A data-driven method for identifying climate drivers of agricultural yield failure from daily weather data
Abstract. Climate-related impacts, such as agricultural yield failure, often occur in response to a range of specific weather conditions taking place across different time periods, such as during the growing season. Identifying which weather conditions and timings are most strongly associated with a certain impact is difficult because of the overwhelming number of possible predictor combinations from different aggregation periods. Here we address this challenge and introduce a method for identifying a small number of climate drivers of an impact from high-resolution meteorological data. Based on the principle that causal drivers should generalize across different environments, our proposed two-stage approach systematically generates, tests, and discards candidate features using machine learning and then generates a set of robust drivers.
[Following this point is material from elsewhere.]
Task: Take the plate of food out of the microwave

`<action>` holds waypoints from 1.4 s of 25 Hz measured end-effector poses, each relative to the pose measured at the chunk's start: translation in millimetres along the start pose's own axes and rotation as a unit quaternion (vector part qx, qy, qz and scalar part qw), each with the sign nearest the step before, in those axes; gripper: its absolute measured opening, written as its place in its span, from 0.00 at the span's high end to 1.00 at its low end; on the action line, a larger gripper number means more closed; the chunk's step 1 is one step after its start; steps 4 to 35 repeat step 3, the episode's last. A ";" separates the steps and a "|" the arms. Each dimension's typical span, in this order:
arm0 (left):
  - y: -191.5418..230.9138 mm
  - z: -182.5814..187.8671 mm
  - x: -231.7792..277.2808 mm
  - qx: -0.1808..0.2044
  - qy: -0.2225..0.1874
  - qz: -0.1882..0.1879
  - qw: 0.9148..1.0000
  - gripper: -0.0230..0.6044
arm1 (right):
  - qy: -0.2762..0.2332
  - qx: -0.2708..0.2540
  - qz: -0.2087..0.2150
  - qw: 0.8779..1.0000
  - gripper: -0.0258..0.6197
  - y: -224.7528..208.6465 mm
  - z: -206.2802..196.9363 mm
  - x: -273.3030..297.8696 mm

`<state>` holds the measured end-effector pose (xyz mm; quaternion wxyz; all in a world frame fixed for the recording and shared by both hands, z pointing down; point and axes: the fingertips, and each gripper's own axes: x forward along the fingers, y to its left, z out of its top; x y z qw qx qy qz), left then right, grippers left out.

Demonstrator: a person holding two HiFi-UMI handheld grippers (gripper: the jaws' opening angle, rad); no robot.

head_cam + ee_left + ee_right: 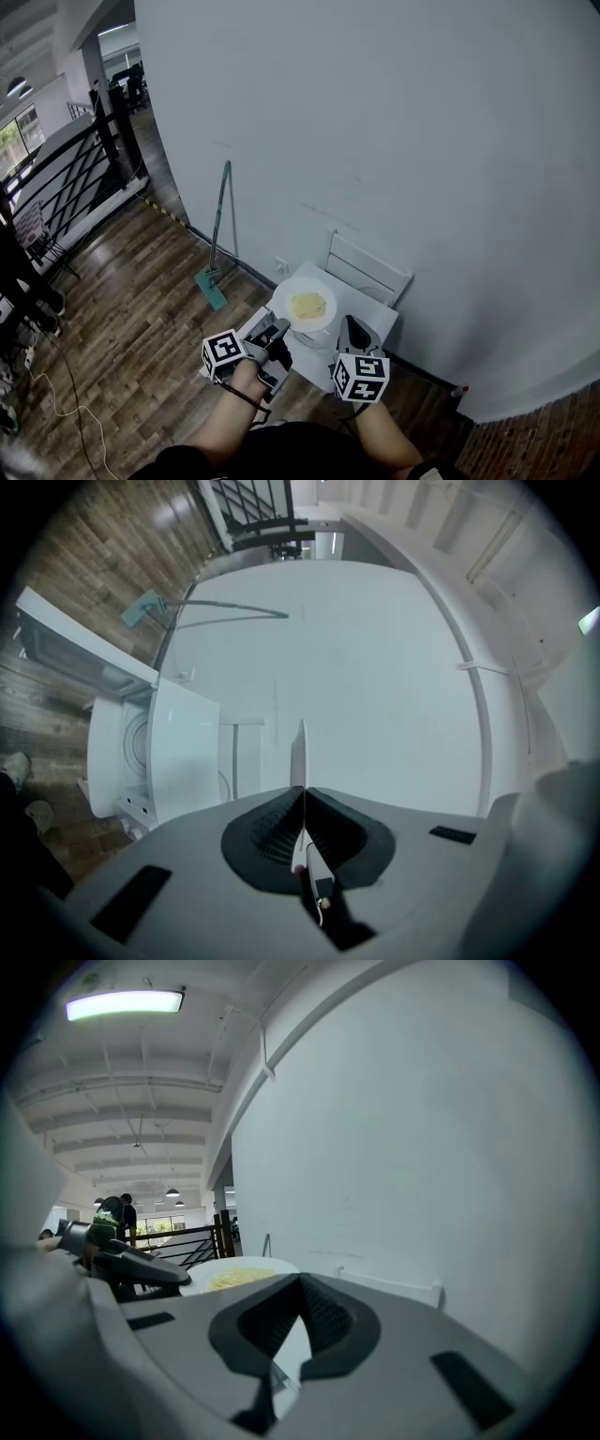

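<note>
While its rim is pinched from both sides, the white plate of food is held outside the microwave, just over its near edge. The left gripper and the right gripper are each clamped on that rim. If one side were raised unevenly or a pinch loosened, the plate could be tipped and the food spilled. A mop is propped beyond the microwave.

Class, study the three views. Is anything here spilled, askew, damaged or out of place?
Nothing stands out. The plate looks level, gripped at opposite rims by the left gripper and right gripper, its food in the middle, none spilled. The microwave door stands open.
</note>
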<state>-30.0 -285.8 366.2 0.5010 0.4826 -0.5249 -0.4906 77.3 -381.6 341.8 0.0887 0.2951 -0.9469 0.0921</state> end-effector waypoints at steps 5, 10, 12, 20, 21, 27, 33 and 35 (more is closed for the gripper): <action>-1.8 0.0 2.3 -0.005 0.001 -0.006 1.000 0.95 | -0.003 -0.007 0.002 1.000 0.95 -0.8 3.2 1.6; -1.8 0.0 2.3 -0.005 0.001 -0.006 1.000 0.95 | -0.003 -0.007 0.002 1.000 0.95 -0.8 3.2 1.6; -1.8 0.0 2.3 -0.005 0.001 -0.006 1.000 0.95 | -0.003 -0.007 0.002 1.000 0.95 -0.8 3.2 1.6; -1.8 0.0 2.3 -0.005 0.001 -0.006 1.000 0.95 | -0.003 -0.007 0.002 1.000 0.95 -0.8 3.2 1.6; -1.8 0.0 2.3 -0.005 0.001 -0.006 1.000 0.95 | -0.003 -0.007 0.002 1.000 0.95 -0.8 3.2 1.6; -1.8 0.0 2.3 -0.005 0.001 -0.006 1.000 0.95 | -0.003 -0.007 0.002 1.000 0.95 -0.8 3.2 1.6; -1.8 0.0 2.3 -0.005 0.001 -0.006 1.000 0.95 | -0.003 -0.007 0.002 1.000 0.95 -0.8 3.2 1.6; -1.8 0.0 2.3 -0.005 0.001 -0.006 1.000 0.95 | -0.003 -0.007 0.002 1.000 0.95 -0.8 3.2 1.6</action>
We evaluate the method using simulated US maize yield data from two process-based global gridded crop models and rigorous out-of-sample testing (using approximately 30 years of early 20th-century climate and yield data for training and over 70 years of subsequent data for testing). The climate drivers identified align with crop model mechanisms and consistently use only the weather variables that are taken as input by the respective models. Logistic regression models using ten drivers as predictors show strong predictive performance on the held-out test period even under shifting climatic conditions, achieving correlations of 0.70–0.85 between predicted and true annual proportions of grid cells experiencing yield failure. This approach circumvents the limitations of post-hoc interpretability in black-box machine learning models, allowing researchers to use parsimonious statistical models to explore relationships between climate and impacts, while still harnessing the predictive power of high-resolution, multivariate weather data. We demonstrate this method in the context of agricultural yield failure, but it is also applicable for studying other climate-related impacts such as forest die-off, wildfire incidents, landslides, or flooding.
Competing interests: One of the (co-)authors, Christoph Müller, is a member of the editorial board of Geoscientific Model Development.